Mapping Richmond's Slave Market
About the Map
In March 1853, the English painter Eyre Crowe visited Richmond. Having recently read Uncle Tom's Cabin, on his first morning in the city Crowe promptly located some advertisements for slave auctions in a local paper, asked someone at his luxurious hotel (the American Hotel, located just a couple blocks south of Virginia's Capitol) for directions, and set off to witness the slave trade firsthand for himself. He didn't have to travel far down Main Street —just a few blocks—before he located the nucleus of Richmond's slave trading establishments on 15th or, as it was also known, Wall Street. He witnessed one auction, moved a bit down the road to another auction house to witness a second, and again to a third. In that third room, he took out paper and pencil to sketch a group of slaves waiting to be auctioned. Drawing these enslaved men and women rather than buying them was a suspicious and provocative thing to do. Fearing he might be an abolitionist, the dealers and buyers in the room soon threatened Crowe. While, by his own account, he didn't immediately flee lest he betray cowardice, he did display common sense; he soon if unhurriedly left, making his retreat from Richmond's slave district.
This map, the accompanying essay, and the book on which they draw (Maurie McInnis, Slaves Waiting for Sale: Visualizing the Southern Slave Trade [University of Chicago Press, forthcoming, 2011]) provides the twenty-first century public a look at the Richmond Crowe saw. It shares one of the English painter's goals: to document the material culture of Richmond's slave market. On an 1856 map of Richmond we have placed representations of buildings from Richmond's commercial district. (The footprint of these buildings comes, for the most part, from Frederick W. Beers' 1876 Richmond City Atlas.) Those represented as grey had a wide assortment of uses: some were manufacturing or commercial establishments, others private residences, others combined both private and public functions. Those in red were in 1853 together constituted Richmond's slave market. They were auction houses where men and women were sold, slave jails where they were held prior to sale, and auxiliary businesses that supported the trade.

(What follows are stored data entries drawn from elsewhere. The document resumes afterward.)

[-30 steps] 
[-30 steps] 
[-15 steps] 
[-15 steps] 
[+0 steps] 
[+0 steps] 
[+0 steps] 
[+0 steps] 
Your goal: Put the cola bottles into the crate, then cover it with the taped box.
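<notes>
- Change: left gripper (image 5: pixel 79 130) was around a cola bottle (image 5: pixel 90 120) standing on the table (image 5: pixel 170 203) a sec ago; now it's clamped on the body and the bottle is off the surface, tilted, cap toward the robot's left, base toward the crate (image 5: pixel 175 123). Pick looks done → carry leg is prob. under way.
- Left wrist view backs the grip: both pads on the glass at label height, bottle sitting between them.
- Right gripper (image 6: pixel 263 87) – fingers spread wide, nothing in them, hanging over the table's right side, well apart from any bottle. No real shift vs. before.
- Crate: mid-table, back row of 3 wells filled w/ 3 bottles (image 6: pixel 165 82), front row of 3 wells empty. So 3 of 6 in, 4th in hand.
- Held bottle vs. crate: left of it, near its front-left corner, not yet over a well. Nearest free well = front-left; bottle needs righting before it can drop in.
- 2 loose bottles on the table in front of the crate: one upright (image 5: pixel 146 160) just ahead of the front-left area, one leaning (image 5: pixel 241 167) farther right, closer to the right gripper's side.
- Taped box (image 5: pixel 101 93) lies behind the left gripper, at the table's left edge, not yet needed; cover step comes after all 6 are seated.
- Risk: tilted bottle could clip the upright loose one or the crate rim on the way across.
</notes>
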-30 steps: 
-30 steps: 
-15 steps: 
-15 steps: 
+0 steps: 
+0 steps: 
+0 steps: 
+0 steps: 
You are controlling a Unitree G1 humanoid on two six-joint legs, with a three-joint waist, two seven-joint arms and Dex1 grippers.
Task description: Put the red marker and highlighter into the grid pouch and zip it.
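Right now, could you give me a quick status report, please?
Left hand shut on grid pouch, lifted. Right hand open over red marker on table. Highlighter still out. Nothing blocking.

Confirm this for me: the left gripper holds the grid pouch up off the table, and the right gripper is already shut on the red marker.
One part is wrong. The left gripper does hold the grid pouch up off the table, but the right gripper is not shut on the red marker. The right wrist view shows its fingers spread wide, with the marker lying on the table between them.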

Interspersed among these buildings are numerous antebellum sketches, photographs, and daguerrotypes. These images convey something of what nineteenth-century Richmond and the city's slave market looked like. Use the navigational menu to explore this three dimensional environment. When clicked all of the slave market buildings and many other buildings will yield information their proprietors and functions in 1853. Double-clicking a sketch or photograph show that image aligned within the 3D model.
Mapping Richmond's Slave Trade is a collaborative project between scholars at the University of Richmond's Digital Scholarship Lab, Maurie McInnis, Associate Dean in the College of Arts and Sciences at the University of Virginia, and archivists at the Valentine Richmond History Center. Our goal in presenting this view of 1853 Richmond is to join the conversation about how Richmond represents its past (a conversation that has recently been organized and institutionalized through efforts such as the Future of Richmond's Past). Memorializing the civil war and antebellum past on the landscape is a familiar practice in the former capital of the Confederacy. Its memorialization, however, has rarely addressed the topics and places represented here.